Sunday, February 10, 2013

In the Beginning...

Last year, in the middle of an argument, my wife blurted "why can't you be more of a man?" She retracted it immediately, but the damage was done. We've never been a couple for name calling, and my wife has never said anything to me simply to be cruel or vindictive. This was an unvarnished truth; an opinion my wife was thinking that slipped out of her mouth before she could catch it. I wasn't sure what my wife's definition of a man was (she refused to give me any details other than "I shouldn't have said that"). Whatever the definition, I fell short.

I brooded. I worked steadily and brought in good money. We're financially stable. I rarely drank. I never used drugs and never gambled. I had focused on being a good Dad and was involved with our child. I've never laid a finger on my wife in anger. I'm not verbally abusive (in fact, my temper has a fuse that is a mile long). I don't yell, scream, or curse (at least not in my wife's presence).  I had never cheated on my wife. Nor had I left her side during the "or worse" and "in sickness" parts of our marriage.

It's true that I can be moody, uncommunicative (I have always been known as the quiet type), opinionated, independent, and at times so focused on what I'm doing that I forget what else is going on around me. I don't like banging heads over a dispute; I'll take a calm, rational approach over an emotion driven approach every time, which has in the past made people think I was an easy pushover (I wasn't, but as the old saying goes "perception is reality").

Most of all though, I was steeped (by both my upbringing and my church) in the idea that marriage should be a partnership.

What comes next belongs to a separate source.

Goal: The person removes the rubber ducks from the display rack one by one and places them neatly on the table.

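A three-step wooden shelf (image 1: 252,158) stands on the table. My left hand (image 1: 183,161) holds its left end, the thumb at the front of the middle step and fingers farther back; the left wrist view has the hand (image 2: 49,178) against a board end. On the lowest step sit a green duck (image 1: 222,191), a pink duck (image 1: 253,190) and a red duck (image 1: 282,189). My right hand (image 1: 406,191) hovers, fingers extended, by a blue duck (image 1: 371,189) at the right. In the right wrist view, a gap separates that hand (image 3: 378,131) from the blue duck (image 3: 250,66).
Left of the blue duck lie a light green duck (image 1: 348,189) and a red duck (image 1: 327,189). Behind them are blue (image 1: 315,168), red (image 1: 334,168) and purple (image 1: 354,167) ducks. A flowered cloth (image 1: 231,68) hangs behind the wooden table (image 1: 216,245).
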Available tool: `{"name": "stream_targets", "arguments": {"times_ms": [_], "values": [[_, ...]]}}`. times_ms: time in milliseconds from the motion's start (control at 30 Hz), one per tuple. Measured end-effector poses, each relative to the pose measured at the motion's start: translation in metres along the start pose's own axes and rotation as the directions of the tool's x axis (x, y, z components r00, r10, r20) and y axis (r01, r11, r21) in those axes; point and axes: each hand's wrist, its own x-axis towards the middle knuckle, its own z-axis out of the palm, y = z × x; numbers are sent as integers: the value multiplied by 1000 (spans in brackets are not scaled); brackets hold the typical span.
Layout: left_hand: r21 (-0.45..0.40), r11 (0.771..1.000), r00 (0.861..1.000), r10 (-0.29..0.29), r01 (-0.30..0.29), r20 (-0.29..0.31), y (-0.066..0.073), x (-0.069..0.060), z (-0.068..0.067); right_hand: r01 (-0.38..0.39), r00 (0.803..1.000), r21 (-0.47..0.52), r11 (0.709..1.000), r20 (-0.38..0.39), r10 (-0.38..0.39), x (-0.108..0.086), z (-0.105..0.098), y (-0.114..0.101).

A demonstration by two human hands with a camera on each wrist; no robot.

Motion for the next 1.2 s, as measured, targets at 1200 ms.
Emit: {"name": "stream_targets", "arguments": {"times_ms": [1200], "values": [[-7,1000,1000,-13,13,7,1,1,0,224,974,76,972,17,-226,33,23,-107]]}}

That husbands and wives were equals. That neither spouse should dominate the other in any way. That decisions should be made together. That men should share the housework and take care of the kids, and women should have careers outside the home if they so chose.

In my opinion, I had been a good husband. Maybe not great, but certainly a long way from bad. Yet there was something about me that was setting off the "not a man" bells in my wife's head. After reading multiple essays on what it meant to be a "real man" from a Christian perspective, praying, and contemplation I decided I should take more of a leadership role in our home. The Bible is pretty straightforward about a husband's leadership responsibilities. And, I could not honestly say I had been the leader of our home--spiritually or otherwise.  So, I gently broached to subject with my wife. Her reply: "I've longed to hear you say that."

Really? The person who once owned a "a women needs a man like a fish needs a bicycle" T-shirt longed to hear...that? While reality has greatly mellowed my wife's feminist instincts over the last few decades, I never expected that response. I wondered if she knew what I was talking about. Heck, I wondered if I knew what I was talking about. I soon found out I didn't.